▶ **WHAT NEEDS TO BE DONE**:
Quote exactly and only this range of lines in the data below: the line that holds "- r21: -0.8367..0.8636" to the line that holds "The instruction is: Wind", both included.

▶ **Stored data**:
Segment Open

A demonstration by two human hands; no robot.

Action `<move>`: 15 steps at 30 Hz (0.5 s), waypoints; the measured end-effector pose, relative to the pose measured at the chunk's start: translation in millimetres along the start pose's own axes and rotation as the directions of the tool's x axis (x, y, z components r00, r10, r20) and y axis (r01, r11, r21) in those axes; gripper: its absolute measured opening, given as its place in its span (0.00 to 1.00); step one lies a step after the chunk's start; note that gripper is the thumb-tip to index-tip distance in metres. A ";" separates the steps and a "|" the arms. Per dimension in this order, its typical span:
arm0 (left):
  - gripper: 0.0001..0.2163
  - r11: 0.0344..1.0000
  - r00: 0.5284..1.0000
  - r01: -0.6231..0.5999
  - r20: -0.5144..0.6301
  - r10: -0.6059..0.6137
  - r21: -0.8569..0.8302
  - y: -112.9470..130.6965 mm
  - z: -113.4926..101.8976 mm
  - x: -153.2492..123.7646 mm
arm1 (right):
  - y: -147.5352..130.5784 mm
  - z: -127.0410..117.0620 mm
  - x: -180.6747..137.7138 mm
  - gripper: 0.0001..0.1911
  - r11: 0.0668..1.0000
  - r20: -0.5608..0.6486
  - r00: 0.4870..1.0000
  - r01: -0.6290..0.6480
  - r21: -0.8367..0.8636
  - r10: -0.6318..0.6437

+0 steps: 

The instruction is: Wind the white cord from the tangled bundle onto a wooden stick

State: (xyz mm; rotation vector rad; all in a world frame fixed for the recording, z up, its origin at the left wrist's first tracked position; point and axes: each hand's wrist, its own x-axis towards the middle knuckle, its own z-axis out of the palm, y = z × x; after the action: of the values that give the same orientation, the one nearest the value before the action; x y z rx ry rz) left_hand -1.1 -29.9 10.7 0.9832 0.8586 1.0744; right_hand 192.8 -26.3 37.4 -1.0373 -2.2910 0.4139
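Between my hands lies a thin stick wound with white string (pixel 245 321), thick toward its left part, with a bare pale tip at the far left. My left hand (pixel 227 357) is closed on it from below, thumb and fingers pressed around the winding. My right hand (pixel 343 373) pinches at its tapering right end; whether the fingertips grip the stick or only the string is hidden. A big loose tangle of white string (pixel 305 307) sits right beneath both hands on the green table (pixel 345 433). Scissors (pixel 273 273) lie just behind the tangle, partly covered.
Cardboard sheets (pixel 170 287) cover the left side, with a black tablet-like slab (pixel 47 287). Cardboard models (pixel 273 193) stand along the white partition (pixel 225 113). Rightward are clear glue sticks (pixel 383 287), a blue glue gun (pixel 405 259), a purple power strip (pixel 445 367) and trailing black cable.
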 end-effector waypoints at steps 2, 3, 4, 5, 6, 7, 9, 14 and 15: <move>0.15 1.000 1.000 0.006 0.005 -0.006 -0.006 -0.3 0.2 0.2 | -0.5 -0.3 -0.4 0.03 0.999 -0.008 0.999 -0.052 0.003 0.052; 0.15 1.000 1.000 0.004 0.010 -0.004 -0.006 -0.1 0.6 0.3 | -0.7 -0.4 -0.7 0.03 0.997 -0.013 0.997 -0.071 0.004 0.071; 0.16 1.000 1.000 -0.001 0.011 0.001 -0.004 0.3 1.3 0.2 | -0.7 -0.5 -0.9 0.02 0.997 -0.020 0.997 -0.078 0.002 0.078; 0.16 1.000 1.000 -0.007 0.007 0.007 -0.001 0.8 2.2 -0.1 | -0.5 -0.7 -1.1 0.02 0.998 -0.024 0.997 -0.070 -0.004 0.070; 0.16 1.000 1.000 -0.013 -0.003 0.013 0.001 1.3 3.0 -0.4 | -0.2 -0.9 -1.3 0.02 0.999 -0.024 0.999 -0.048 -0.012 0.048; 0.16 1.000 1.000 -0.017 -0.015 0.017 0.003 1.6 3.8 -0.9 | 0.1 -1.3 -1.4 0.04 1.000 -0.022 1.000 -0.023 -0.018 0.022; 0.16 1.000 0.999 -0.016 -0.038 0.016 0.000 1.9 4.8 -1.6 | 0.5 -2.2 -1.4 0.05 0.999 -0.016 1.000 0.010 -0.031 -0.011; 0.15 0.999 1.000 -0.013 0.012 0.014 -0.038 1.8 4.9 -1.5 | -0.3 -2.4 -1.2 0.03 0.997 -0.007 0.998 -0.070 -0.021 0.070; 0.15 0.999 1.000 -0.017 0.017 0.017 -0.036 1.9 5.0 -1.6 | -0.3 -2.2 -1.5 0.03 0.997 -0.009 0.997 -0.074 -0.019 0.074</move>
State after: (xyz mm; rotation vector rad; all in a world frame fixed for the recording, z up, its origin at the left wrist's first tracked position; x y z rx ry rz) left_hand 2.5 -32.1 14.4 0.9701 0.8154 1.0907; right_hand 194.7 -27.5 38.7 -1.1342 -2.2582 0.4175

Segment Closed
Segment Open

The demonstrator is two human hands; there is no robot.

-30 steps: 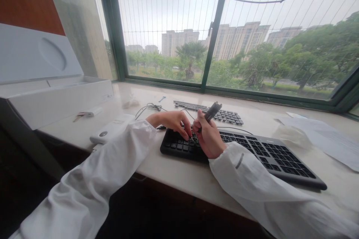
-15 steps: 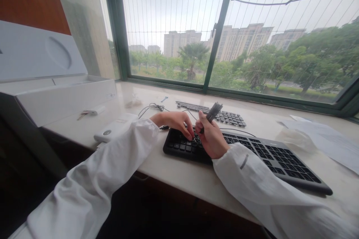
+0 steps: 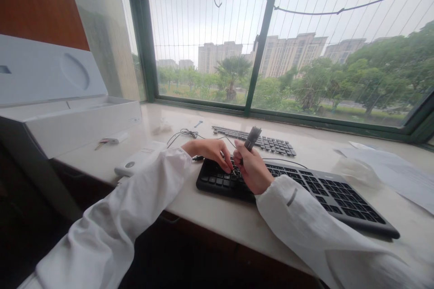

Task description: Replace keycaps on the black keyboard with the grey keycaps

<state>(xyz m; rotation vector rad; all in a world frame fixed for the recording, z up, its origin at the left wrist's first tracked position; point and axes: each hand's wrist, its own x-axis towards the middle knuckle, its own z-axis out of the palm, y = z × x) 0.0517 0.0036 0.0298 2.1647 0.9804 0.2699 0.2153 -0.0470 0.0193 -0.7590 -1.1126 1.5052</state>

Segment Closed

▶ **REPLY**:
  - r21: -0.8367..0.8636
  - r10: -0.6318..0.6437

+0 steps: 

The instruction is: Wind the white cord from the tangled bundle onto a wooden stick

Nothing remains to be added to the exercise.